What this task involves =
Write out the data below exactly, beginning with the first line and ending once the line that has "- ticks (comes" is written.

Records provided =
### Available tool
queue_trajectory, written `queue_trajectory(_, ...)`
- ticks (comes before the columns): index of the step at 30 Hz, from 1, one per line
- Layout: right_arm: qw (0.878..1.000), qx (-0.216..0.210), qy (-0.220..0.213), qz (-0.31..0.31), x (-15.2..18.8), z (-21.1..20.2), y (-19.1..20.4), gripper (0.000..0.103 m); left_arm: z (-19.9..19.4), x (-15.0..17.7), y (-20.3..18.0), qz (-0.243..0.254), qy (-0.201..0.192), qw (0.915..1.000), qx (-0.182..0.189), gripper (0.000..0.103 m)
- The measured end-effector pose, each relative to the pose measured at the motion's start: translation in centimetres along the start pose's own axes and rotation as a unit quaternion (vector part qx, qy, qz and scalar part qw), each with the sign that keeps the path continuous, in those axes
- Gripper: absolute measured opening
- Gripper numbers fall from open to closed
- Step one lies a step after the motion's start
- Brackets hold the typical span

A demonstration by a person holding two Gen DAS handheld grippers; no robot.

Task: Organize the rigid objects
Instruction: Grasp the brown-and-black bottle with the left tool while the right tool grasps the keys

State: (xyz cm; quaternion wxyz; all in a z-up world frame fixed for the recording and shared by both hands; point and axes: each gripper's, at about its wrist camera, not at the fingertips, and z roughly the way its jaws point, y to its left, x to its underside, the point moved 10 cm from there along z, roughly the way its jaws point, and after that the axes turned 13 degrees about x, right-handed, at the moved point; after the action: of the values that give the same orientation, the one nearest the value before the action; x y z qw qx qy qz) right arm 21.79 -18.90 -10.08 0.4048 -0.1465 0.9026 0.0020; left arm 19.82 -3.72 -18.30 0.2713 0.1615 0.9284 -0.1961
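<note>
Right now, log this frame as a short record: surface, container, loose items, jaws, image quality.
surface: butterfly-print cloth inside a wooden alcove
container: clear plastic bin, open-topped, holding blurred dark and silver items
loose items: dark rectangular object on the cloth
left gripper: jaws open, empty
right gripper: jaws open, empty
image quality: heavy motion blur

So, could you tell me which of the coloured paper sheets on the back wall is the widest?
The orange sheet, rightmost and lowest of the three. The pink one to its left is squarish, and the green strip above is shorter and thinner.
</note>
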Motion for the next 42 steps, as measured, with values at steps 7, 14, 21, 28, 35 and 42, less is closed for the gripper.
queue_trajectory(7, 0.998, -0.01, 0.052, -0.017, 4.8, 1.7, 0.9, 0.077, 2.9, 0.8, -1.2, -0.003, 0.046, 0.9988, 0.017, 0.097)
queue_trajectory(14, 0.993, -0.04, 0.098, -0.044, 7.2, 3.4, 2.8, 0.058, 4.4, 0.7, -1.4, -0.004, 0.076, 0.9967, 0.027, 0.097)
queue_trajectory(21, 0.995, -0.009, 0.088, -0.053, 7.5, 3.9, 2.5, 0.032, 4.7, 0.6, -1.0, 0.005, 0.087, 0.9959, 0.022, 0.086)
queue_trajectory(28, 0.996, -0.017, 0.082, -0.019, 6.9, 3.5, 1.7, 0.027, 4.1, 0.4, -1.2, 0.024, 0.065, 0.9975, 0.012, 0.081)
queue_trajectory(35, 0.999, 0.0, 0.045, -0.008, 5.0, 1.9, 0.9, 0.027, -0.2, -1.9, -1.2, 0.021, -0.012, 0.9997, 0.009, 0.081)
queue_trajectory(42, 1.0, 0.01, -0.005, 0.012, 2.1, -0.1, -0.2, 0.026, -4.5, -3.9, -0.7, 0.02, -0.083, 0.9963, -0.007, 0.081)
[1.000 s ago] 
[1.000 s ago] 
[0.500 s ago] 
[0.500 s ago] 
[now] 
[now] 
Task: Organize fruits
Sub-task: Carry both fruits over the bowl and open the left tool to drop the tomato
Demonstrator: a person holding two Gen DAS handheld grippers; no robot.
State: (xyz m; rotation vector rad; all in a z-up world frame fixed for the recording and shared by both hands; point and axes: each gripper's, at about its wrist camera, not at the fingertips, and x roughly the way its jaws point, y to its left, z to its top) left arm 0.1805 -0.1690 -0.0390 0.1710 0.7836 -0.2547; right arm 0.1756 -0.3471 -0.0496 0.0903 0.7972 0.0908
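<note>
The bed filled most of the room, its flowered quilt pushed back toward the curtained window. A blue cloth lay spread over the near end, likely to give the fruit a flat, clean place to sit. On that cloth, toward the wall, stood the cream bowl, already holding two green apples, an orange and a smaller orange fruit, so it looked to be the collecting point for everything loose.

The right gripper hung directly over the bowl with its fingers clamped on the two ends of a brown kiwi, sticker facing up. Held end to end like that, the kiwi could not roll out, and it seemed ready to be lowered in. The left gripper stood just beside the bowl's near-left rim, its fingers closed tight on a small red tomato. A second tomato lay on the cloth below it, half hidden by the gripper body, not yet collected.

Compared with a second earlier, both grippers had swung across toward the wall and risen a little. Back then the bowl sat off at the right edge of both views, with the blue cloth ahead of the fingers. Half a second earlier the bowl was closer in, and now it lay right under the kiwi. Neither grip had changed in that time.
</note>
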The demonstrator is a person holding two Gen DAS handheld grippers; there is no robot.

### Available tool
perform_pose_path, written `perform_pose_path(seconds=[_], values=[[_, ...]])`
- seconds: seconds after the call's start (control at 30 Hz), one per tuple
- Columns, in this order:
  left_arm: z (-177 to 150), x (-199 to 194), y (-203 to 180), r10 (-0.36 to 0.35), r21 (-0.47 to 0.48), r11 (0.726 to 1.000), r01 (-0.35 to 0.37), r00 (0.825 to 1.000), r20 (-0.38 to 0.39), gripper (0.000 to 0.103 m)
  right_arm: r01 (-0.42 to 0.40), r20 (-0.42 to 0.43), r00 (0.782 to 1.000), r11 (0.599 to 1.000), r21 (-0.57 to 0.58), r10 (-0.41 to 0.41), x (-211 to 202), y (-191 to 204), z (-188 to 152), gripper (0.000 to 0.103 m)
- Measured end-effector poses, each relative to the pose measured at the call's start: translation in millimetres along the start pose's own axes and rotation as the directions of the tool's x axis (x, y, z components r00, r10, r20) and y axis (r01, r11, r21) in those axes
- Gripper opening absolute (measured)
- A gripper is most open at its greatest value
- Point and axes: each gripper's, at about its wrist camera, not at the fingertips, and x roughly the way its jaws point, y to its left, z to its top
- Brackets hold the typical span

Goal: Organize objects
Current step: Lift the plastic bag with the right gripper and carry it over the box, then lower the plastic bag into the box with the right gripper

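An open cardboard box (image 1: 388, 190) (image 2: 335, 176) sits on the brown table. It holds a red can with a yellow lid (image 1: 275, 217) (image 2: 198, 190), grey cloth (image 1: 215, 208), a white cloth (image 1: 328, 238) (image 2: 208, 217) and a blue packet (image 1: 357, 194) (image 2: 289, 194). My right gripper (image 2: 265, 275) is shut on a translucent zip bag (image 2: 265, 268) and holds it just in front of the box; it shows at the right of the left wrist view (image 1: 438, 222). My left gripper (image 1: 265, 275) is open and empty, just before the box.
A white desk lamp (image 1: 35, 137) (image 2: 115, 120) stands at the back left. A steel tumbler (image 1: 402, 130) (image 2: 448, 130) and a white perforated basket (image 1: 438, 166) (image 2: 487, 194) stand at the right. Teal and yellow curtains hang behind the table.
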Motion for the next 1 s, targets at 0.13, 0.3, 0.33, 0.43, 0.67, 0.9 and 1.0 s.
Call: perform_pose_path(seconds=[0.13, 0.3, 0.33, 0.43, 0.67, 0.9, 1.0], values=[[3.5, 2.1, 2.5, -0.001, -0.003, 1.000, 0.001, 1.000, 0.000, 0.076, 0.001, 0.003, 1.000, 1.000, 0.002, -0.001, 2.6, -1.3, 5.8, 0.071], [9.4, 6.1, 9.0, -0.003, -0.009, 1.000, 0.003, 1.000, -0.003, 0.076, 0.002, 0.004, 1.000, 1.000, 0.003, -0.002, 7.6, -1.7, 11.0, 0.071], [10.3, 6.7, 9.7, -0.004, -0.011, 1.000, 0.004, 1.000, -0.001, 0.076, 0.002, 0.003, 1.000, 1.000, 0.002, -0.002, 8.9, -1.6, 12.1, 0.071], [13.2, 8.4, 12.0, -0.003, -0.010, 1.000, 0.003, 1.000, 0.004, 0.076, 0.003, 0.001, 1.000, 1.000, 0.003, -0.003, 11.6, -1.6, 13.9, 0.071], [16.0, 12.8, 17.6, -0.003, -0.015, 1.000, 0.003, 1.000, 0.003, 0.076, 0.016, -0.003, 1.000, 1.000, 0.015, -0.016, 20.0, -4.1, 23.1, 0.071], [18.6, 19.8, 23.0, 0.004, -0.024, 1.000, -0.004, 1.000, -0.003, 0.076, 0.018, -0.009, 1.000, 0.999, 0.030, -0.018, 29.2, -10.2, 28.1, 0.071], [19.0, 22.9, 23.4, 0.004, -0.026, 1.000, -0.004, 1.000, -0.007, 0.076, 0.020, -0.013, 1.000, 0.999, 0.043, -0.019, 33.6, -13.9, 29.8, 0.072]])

Response to the exercise =
### Available tool
queue_trajectory, written `queue_trajectory(_, ...)`
- ticks (comes before the columns): index of the step at 30 Hz, from 1, one per line

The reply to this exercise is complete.